* [Work instruction]
Your response should consist of the entire listing, transcribed exactly, with every image left out.

* [Records to process]
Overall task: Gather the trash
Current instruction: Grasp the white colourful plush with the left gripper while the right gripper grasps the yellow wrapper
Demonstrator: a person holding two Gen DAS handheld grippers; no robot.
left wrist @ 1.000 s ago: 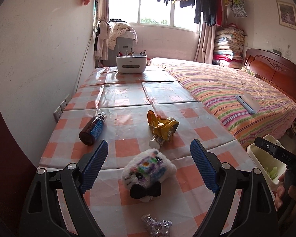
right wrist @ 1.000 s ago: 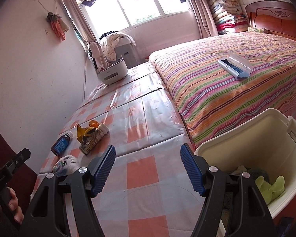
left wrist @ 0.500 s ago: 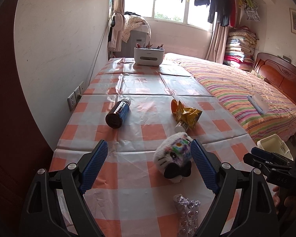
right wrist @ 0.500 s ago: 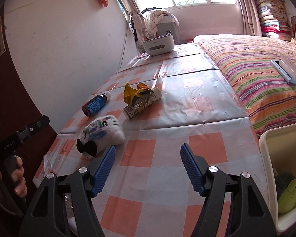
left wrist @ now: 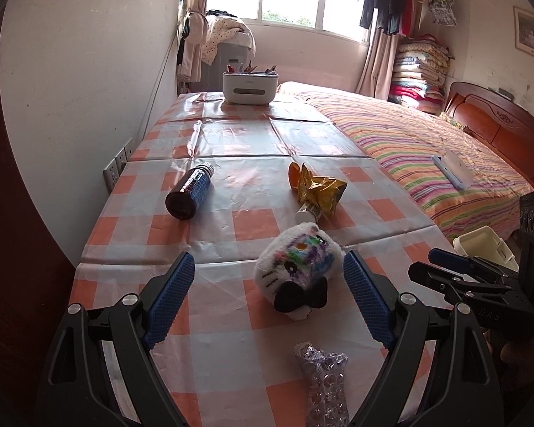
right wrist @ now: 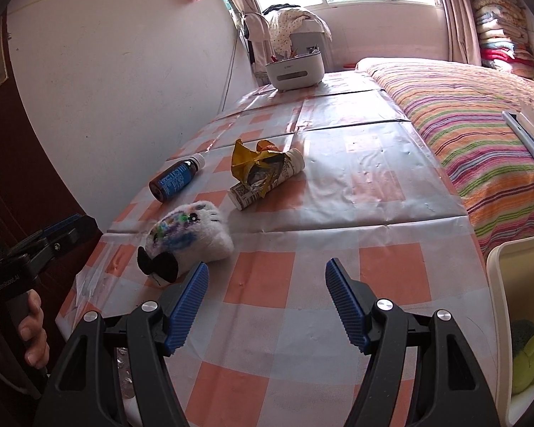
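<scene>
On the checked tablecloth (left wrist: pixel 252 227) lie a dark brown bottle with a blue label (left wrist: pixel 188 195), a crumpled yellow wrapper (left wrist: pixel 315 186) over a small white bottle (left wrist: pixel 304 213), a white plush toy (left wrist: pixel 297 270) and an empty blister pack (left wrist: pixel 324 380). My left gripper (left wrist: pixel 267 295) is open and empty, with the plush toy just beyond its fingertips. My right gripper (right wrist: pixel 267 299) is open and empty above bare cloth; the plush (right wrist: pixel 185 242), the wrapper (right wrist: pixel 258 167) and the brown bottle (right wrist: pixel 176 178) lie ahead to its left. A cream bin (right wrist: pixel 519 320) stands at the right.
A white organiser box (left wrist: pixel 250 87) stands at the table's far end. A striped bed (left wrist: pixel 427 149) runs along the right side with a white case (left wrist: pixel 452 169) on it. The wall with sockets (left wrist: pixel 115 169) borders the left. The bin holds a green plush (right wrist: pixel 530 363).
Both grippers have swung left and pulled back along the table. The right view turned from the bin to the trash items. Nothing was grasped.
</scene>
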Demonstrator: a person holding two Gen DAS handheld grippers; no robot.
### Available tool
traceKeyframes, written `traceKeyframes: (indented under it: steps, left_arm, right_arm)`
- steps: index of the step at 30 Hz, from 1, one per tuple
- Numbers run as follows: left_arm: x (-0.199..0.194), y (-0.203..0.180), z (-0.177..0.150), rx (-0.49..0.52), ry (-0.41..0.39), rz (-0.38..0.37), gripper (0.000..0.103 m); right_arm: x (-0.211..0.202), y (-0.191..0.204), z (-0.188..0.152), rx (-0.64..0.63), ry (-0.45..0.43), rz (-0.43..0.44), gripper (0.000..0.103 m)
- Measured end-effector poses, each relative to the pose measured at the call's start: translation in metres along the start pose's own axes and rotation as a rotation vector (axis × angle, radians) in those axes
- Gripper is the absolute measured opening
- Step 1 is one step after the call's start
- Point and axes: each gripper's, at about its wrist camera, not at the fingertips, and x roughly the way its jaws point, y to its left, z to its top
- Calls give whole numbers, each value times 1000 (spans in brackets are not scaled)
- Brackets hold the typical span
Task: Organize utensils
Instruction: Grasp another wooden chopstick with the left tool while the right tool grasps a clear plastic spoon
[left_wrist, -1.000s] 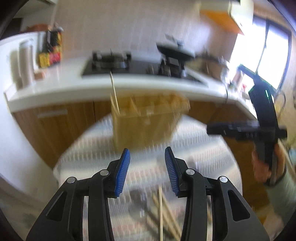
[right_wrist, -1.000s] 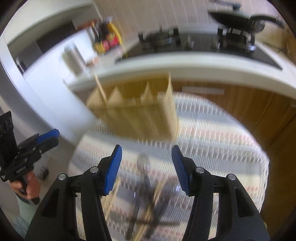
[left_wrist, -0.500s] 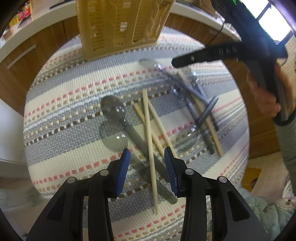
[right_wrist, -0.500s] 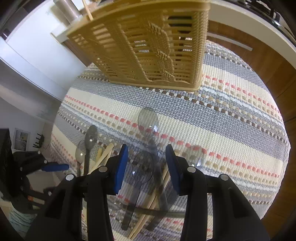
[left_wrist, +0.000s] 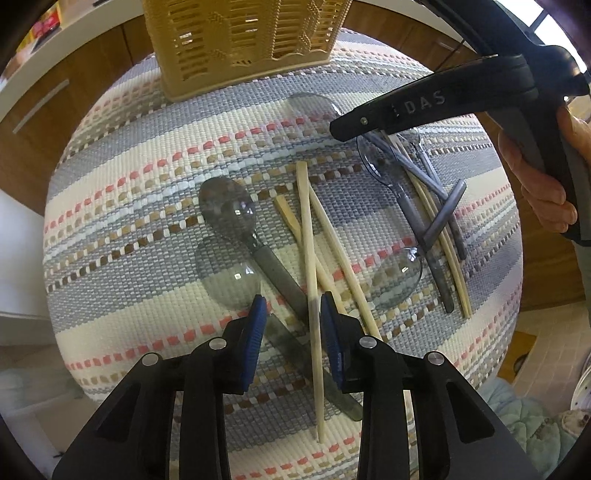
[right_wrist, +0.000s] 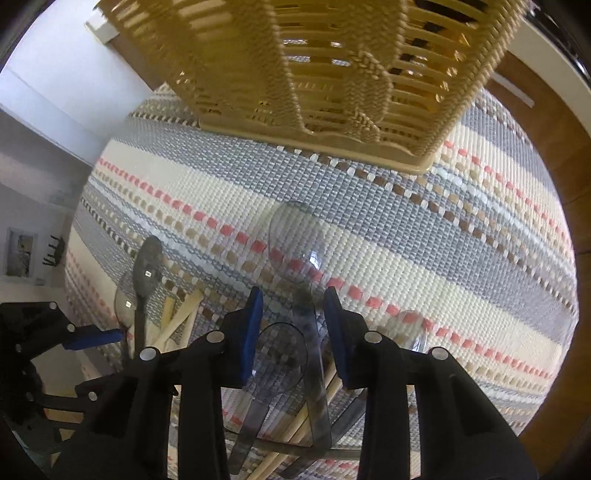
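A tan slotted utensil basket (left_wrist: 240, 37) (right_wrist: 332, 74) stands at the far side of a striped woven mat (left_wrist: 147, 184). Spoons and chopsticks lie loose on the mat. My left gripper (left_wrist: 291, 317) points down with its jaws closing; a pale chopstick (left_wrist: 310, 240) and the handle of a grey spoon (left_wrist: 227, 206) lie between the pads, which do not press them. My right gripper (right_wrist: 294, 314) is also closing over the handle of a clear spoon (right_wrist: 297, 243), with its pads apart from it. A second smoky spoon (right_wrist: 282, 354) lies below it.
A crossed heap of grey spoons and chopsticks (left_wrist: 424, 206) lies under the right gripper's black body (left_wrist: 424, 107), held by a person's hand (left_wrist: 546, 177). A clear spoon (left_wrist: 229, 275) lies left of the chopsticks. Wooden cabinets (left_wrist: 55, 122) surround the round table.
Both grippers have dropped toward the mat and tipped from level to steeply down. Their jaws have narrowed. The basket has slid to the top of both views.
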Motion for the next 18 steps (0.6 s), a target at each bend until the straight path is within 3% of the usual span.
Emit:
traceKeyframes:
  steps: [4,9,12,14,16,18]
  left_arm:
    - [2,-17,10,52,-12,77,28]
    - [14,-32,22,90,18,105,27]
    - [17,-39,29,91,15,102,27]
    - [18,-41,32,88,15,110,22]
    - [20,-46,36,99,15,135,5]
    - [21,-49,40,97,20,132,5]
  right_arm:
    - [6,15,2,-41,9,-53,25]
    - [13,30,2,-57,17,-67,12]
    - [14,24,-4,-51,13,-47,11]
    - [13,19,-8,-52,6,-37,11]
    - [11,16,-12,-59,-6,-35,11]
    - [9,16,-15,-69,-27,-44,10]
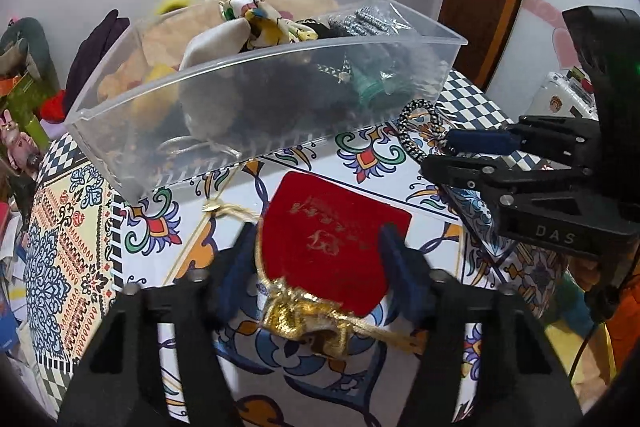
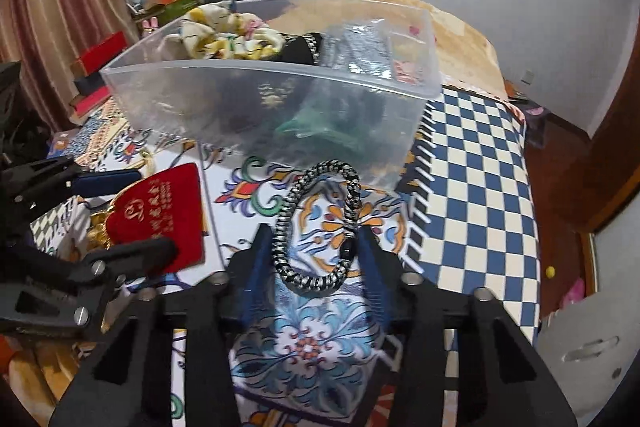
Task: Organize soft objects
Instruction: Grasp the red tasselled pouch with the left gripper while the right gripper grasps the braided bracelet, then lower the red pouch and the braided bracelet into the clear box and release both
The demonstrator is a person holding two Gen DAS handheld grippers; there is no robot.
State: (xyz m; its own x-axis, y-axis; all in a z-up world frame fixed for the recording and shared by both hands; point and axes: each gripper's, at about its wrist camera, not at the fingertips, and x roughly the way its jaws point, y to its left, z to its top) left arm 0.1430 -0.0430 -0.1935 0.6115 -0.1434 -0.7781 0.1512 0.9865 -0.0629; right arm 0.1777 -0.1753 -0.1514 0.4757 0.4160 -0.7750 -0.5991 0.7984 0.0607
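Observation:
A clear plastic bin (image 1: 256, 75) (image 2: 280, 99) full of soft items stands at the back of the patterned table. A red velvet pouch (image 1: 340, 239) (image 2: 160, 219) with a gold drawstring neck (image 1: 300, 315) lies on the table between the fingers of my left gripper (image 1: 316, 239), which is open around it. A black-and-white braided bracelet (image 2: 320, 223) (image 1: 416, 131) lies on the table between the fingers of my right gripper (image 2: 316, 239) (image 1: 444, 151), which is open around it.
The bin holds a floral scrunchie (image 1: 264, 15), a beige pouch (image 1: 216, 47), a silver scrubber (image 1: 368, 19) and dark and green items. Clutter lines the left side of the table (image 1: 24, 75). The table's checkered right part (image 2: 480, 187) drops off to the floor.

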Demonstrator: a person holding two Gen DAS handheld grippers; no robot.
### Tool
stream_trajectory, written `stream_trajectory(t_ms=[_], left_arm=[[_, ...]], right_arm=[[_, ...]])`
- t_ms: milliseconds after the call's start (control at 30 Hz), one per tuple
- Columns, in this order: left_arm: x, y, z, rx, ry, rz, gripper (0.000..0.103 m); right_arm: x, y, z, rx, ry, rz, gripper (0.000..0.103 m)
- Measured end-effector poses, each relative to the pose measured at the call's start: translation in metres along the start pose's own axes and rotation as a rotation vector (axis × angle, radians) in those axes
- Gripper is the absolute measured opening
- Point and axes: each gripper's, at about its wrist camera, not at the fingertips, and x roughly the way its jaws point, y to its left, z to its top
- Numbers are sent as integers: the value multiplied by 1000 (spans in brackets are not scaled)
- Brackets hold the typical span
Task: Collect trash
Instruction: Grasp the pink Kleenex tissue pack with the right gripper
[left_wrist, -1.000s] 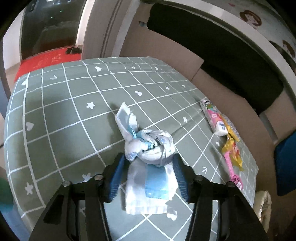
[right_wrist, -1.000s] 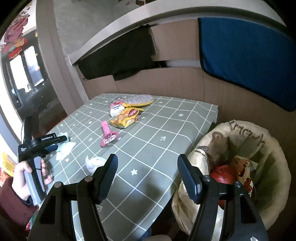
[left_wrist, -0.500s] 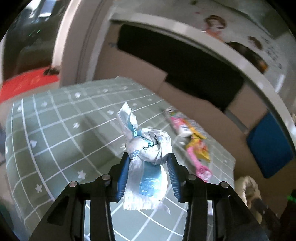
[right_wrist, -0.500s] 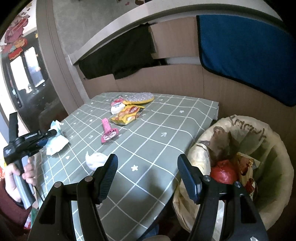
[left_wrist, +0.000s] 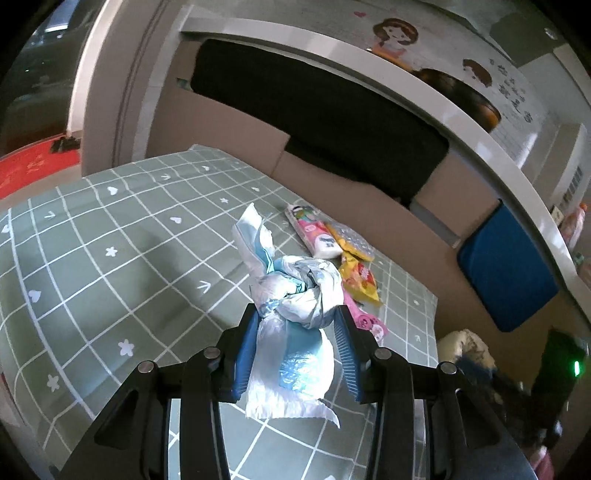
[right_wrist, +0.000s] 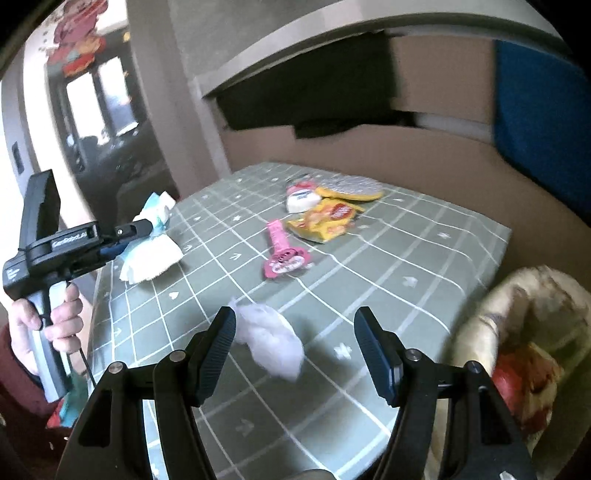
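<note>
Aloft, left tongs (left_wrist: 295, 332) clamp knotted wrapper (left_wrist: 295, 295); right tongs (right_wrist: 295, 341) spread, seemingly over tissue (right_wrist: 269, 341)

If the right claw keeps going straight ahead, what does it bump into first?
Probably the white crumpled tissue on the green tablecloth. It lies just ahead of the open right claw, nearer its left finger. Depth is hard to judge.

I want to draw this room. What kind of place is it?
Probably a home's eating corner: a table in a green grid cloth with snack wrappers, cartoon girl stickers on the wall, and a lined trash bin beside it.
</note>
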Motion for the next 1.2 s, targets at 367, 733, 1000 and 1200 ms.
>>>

* [Task solution]
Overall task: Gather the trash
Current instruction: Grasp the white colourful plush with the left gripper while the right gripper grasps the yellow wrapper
Demonstrator: a person holding two Gen DAS handheld grippers; no robot.
left wrist @ 1.000 s ago: 
right wrist @ 1.000 s ago: 
left wrist @ 0.500 s ago: 
right wrist @ 0.500 s ago: 
left wrist @ now: 
right wrist @ now: 
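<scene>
On the checked tablecloth (left wrist: pixel 252 227) lie a dark brown bottle with a blue label (left wrist: pixel 188 195), a crumpled yellow wrapper (left wrist: pixel 315 186) over a small white bottle (left wrist: pixel 304 213), a white plush toy (left wrist: pixel 297 270) and an empty blister pack (left wrist: pixel 324 380). My left gripper (left wrist: pixel 267 295) is open and empty, with the plush toy just beyond its fingertips. My right gripper (right wrist: pixel 267 299) is open and empty above bare cloth; the plush (right wrist: pixel 185 242), the wrapper (right wrist: pixel 258 167) and the brown bottle (right wrist: pixel 176 178) lie ahead to its left. A cream bin (right wrist: pixel 519 320) stands at the right.
A white organiser box (left wrist: pixel 250 87) stands at the table's far end. A striped bed (left wrist: pixel 427 149) runs along the right side with a white case (left wrist: pixel 452 169) on it. The wall with sockets (left wrist: pixel 115 169) borders the left. The bin holds a green plush (right wrist: pixel 530 363).
Both grippers have swung left and pulled back along the table. The right view turned from the bin to the trash items. Nothing was grasped.
</scene>
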Demonstrator: a person holding two Gen DAS handheld grippers; no robot.
### Available tool
traceKeyframes, written `traceKeyframes: (indented under it: steps, left_arm, right_arm)`
- steps: index of the step at 30 Hz, from 1, one per tuple
- Numbers run as follows: left_arm: x (-0.199..0.194), y (-0.203..0.180), z (-0.177..0.150), rx (-0.49..0.52), ry (-0.41..0.39), rz (-0.38..0.37), gripper (0.000..0.103 m); right_arm: x (-0.211..0.202), y (-0.191..0.204), z (-0.188..0.152), rx (-0.64..0.63), ry (-0.45..0.43), rz (-0.43..0.44), gripper (0.000..0.103 m)
- Measured end-effector poses, each relative to the pose measured at the call's start: translation in metres along the start pose's own axes and rotation as a rotation vector (axis × angle, radians) in those axes
- Gripper is the absolute measured opening
- Step 1 is one step after the call's start
- Point and axes: each gripper's, at about its wrist camera, not at the fingertips, and x roughly the way its jaws point, y to its left, z to its top
- Calls give whole numbers, each value times 1000 (spans in brackets are not scaled)
- Brackets hold the typical span
Task: Organize utensils
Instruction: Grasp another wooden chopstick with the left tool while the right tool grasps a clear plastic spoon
[left_wrist, -1.000s] 
[right_wrist, -1.000s] 
[left_wrist, -0.500s] 
[right_wrist, -0.500s] 
[left_wrist, +0.000s] 
[right_wrist, +0.000s] 
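A tan slotted utensil basket (left_wrist: 240, 37) (right_wrist: 332, 74) stands at the far side of a striped woven mat (left_wrist: 147, 184). Spoons and chopsticks lie loose on the mat. My left gripper (left_wrist: 291, 317) points down with its jaws closing; a pale chopstick (left_wrist: 310, 240) and the handle of a grey spoon (left_wrist: 227, 206) lie between the pads, which do not press them. My right gripper (right_wrist: 294, 314) is also closing over the handle of a clear spoon (right_wrist: 297, 243), with its pads apart from it. A second smoky spoon (right_wrist: 282, 354) lies below it.
A crossed heap of grey spoons and chopsticks (left_wrist: 424, 206) lies under the right gripper's black body (left_wrist: 424, 107), held by a person's hand (left_wrist: 546, 177). A clear spoon (left_wrist: 229, 275) lies left of the chopsticks. Wooden cabinets (left_wrist: 55, 122) surround the round table.
Both grippers have dropped toward the mat and tipped from level to steeply down. Their jaws have narrowed. The basket has slid to the top of both views.
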Motion for the next 18 steps (0.6 s), a target at each bend until the straight path is within 3% of the usual span.
Emit:
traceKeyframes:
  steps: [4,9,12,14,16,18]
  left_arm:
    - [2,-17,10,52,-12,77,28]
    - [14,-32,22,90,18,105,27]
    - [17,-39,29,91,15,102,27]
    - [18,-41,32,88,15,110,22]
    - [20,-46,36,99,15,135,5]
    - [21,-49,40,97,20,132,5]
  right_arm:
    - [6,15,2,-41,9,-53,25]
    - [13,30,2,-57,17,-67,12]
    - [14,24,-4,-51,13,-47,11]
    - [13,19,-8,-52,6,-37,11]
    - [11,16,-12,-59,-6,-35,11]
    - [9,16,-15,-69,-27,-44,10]
Task: Organize soft objects
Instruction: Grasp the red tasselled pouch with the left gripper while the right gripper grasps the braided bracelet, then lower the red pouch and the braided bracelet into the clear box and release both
The demonstrator is a person holding two Gen DAS handheld grippers; there is no robot.
State: (xyz m; its own x-axis, y-axis; all in a z-up world frame fixed for the recording and shared by both hands; point and axes: each gripper's, at about its wrist camera, not at the fingertips, and x roughly the way its jaws point, y to its left, z to its top) left arm 0.1430 -0.0430 -0.1935 0.6115 -0.1434 -0.7781 0.1512 0.9865 -0.0629; right arm 0.1777 -0.1753 -0.1514 0.4757 0.4160 -0.7750 -0.5991 0.7984 0.0607
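Observation:
A clear plastic bin (image 1: 256, 75) (image 2: 280, 99) full of soft items stands at the back of the patterned table. A red velvet pouch (image 1: 340, 239) (image 2: 160, 219) with a gold drawstring neck (image 1: 300, 315) lies on the table between the fingers of my left gripper (image 1: 316, 239), which is open around it. A black-and-white braided bracelet (image 2: 320, 223) (image 1: 416, 131) lies on the table between the fingers of my right gripper (image 2: 316, 239) (image 1: 444, 151), which is open around it.
The bin holds a floral scrunchie (image 1: 264, 15), a beige pouch (image 1: 216, 47), a silver scrubber (image 1: 368, 19) and dark and green items. Clutter lines the left side of the table (image 1: 24, 75). The table's checkered right part (image 2: 480, 187) drops off to the floor.
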
Demonstrator: a person holding two Gen DAS handheld grippers; no robot.
### Tool
stream_trajectory, written `stream_trajectory(t_ms=[_], left_arm=[[_, ...]], right_arm=[[_, ...]])`
- t_ms: milliseconds after the call's start (control at 30 Hz), one per tuple
- Columns, in this order: left_arm: x, y, z, rx, ry, rz, gripper (0.000..0.103 m); right_arm: x, y, z, rx, ry, rz, gripper (0.000..0.103 m)
- Measured end-effector poses, each relative to the pose measured at the call's start: translation in metres along the start pose's own axes and rotation as a rotation vector (axis × angle, radians) in those axes
- Gripper is the absolute measured opening
- Point and axes: each gripper's, at about its wrist camera, not at the fingertips, and x roughly the way its jaws point, y to its left, z to its top
- Numbers are sent as integers: the value multiplied by 1000 (spans in brackets are not scaled)
- Brackets hold the typical span
Task: Collect trash
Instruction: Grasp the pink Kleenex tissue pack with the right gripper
[left_wrist, -1.000s] 
[right_wrist, -1.000s] 
[left_wrist, -0.500s] 
[right_wrist, -0.500s] 
[left_wrist, +0.000s] 
[right_wrist, +0.000s] 
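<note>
Aloft, left tongs (left_wrist: 295, 332) clamp knotted wrapper (left_wrist: 295, 295); right tongs (right_wrist: 295, 341) spread, seemingly over tissue (right_wrist: 269, 341)

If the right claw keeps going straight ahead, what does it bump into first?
Probably the white crumpled tissue on the green tablecloth. It lies just ahead of the open right claw, nearer its left finger. Depth is hard to judge.

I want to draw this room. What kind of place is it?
Probably a home's eating corner: a table in a green grid cloth with snack wrappers, cartoon girl stickers on the wall, and a lined trash bin beside it.
</note>
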Motion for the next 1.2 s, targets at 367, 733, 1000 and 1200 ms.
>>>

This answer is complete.